> [ACTIVITY]: Using the data below, return every line that holds the word "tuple".

> [RECORD EXTRACTS]:
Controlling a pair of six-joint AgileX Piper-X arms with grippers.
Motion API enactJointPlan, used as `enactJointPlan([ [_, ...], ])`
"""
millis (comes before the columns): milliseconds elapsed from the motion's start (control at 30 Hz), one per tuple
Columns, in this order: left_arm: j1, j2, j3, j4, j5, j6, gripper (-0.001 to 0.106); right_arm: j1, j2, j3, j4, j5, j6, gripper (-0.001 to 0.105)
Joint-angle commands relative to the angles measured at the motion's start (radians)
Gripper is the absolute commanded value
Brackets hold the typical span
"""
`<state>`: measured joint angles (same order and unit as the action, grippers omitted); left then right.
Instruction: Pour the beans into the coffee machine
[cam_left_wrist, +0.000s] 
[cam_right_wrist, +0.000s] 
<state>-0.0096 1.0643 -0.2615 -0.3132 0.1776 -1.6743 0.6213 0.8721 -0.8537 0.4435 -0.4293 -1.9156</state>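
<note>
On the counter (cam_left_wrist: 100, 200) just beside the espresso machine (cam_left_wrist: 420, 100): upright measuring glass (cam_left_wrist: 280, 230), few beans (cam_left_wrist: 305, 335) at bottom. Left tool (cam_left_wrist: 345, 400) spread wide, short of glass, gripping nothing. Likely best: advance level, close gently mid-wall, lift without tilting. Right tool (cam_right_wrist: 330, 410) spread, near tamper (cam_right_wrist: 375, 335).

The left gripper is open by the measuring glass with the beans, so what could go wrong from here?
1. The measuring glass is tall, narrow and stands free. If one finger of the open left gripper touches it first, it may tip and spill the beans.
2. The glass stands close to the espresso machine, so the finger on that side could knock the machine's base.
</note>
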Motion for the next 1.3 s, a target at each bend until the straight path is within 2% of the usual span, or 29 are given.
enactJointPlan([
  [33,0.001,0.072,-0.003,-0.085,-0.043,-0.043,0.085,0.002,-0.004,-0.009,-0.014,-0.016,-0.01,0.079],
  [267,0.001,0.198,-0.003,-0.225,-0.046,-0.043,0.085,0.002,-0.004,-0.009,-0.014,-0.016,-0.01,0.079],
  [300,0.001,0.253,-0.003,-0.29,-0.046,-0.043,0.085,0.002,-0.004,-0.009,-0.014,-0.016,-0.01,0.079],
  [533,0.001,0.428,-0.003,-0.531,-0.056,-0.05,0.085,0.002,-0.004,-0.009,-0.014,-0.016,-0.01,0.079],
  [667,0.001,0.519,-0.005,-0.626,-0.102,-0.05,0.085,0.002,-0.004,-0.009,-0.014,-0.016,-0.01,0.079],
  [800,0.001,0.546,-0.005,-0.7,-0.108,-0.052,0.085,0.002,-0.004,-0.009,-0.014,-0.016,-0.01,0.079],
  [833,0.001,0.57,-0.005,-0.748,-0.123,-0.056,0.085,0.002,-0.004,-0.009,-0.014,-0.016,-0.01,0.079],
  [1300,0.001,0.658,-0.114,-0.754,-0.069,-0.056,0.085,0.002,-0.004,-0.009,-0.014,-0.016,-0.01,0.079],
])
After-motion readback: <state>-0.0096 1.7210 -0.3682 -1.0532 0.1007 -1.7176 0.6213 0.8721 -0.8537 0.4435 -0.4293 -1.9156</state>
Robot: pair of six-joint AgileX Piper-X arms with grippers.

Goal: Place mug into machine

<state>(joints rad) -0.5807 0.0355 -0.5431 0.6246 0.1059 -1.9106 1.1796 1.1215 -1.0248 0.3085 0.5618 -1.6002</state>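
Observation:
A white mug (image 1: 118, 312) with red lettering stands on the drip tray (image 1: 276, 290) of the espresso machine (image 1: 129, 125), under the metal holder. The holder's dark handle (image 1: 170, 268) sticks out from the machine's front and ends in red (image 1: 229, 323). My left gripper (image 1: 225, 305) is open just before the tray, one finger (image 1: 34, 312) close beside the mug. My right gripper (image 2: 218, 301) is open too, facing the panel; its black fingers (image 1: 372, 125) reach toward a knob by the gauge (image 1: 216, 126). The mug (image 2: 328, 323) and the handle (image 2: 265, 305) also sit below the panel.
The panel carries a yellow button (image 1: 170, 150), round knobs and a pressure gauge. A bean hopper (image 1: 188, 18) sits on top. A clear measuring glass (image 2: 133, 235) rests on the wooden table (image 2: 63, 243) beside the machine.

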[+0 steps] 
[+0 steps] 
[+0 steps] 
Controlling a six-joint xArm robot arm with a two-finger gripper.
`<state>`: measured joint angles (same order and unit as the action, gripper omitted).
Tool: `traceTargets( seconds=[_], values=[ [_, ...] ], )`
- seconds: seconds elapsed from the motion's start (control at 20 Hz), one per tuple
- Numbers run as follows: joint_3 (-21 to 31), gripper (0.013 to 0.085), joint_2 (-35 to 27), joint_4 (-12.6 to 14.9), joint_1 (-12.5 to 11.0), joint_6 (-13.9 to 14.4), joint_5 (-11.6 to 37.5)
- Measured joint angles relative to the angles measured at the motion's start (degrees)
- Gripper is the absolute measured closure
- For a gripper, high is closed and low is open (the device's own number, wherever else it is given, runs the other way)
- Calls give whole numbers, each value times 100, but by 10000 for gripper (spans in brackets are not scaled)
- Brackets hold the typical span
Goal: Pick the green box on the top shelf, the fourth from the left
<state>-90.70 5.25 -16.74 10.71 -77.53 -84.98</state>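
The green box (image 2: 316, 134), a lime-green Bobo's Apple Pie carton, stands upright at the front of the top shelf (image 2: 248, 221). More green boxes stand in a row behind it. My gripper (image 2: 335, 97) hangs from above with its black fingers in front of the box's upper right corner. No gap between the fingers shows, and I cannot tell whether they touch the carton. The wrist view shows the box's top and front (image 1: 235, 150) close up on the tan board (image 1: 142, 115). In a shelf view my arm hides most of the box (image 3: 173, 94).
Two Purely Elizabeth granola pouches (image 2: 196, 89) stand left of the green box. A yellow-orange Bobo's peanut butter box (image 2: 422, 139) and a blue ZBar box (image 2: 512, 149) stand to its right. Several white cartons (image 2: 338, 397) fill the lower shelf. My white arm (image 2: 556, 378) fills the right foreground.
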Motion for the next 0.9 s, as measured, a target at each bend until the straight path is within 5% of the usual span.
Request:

> [TASK RESPONSE]:
millis (comes before the columns): milliseconds elapsed from the motion's start (control at 30 Hz), one per tuple
- seconds: seconds elapsed from the motion's start (control at 20 Hz), one per tuple

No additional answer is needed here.